Se conocen desde hace tiempo. Demasiado. Aunque tampoco se conocen. Pero se saben. Los gestos. Cada quien intuye lo que sin decir dirá el otro. Hablan de otra cosa -y se divierte, lo juro, ella la pasa superbien, y también él, aunque eso ella nunca lo va a decir- pero también sólo piensa (mientras comen las berenjenas que les gustan a los dos y que siempre piden, mientras hablan de dinosaurios, o naranjas, o la bondad de los egipcios -vaya ejercicio mental-) cómo le dice "me gustas", sin montarse sobre la mesa. Es como si hubiese un discurso visible y otro latente, y hay que estar pendientes que no se confundan. Digno de Olimpiada Matemática. Una especie de juego de interpretación de silencios. Mejor busca otra forma. No le dirá me gustas, lo sabe, aunque quisiera decírselo al final, cuando pueda salir corriendo y llegar quizás hasta la autopista Guarenas -Guatire. Mejor lo obligará -con disimulo, con indirectas, con preguntas a medias (como si fueran preguntas de las que no quisieran oir la respuesta) a decirle por qué él le dijo que ella ya sabía lo que él quería decirle. Eso fue en el anterior almuerzo. Claro, que quizás lo que él quería decirle en el anterior almuerzo no era lo que ella imaginaba -aunque se lo negaba- que él quería decirle, tal vez es que quiere hablarle de su proyecto de cambiar el mundo (ahora, cinco años después, y desde ese estatus en el que está -y que le impide tener almuerzos en los chinos- lo está cambiando, o al menos, pone granitos y más granitos de arena, generosos siempre, enormes granitos). O quizás lo obligará a decirle por qué él le dijo que la decisión era de ella. Eso fue en el almuerzo anterior del anterior almuerzo. Claro, la decisión no puede ser la decisión de usar tacones -que ni a él le gustan ni a ella tampoco- o de pintarse las uñas -que él detesta y ella también-. Así que la decisión sólo puede ser ESA decisión, que media Venezuela se imagina, y ella también, pero en ese instante no y no y no, piensa, cómo va a querer él que ella se decida ustedes saben a qué, seguro que no es lo que quiso decirle, seguro que ella lo malinterpretó todo y oyó mal y se le salió por un oido algo que nunca entró.

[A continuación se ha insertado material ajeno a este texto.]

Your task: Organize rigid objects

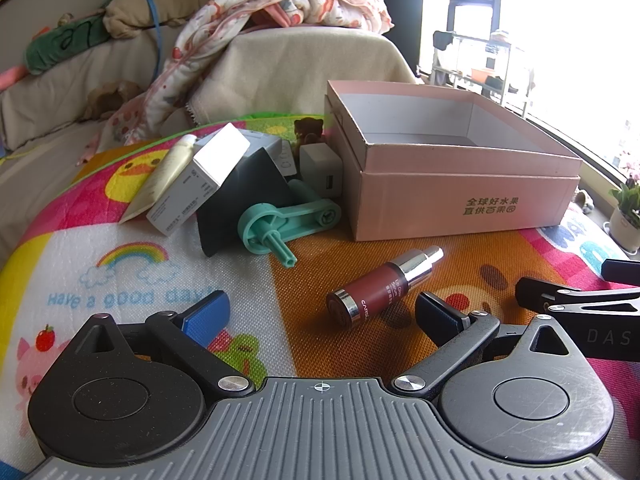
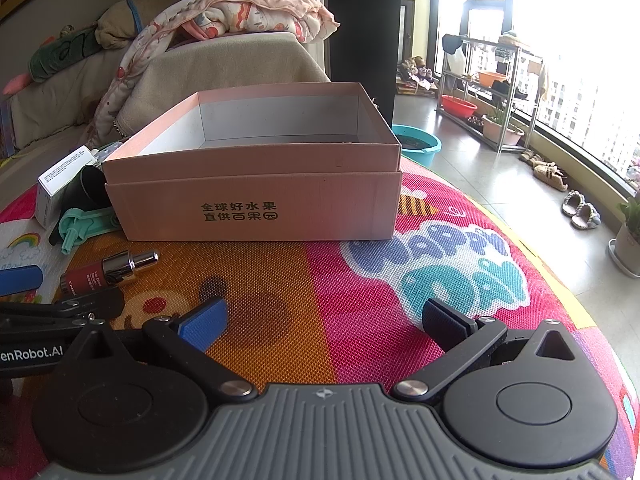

A veces él le habla de otra, que a veces ella no sabe si es ella; y ella le habla de otro, que él nunca sabrá que es él o sí lo sabe y lo disimula (pero si lo sabe y lo disimula es que ella no es la ella de la que él habla). El le cuenta que tenía una foto de niña de esa otra y ella insiste en preguntarle quién es esa otra -que cree que es ella misma pero a la vez se dice que no, que no es ella- y él insiste en decirle que trabaja en lo mismo que ella pero en otro lado y tiene la misma edad que ella y que la conoce desde niña como a ella y que le dice las cosas sin decírselas y que no se atreve.
Eran tan felices entre códigos, risas, silencios, disimulos, juegos de inteligencia a ver quien dice menos, quien deja más por decir; era el de ambos un universo tan sin besos que ella nunca sabrá si él -y si ella misma, en realidad- los deseó realmente. Aunque los besos estaban como en freno de mano, reservados para una despedida que siempre terminaba siendo un nuevo motivo para imaginar el próximo almuerzo, para que nuevamente ella jure que dirá "Me gustas" y quizás -aunque ella no lo crea- tal vez (tal vez, ojo, que me refugio en el tal vez y con ello no pierdo al personaje) él también lo jure.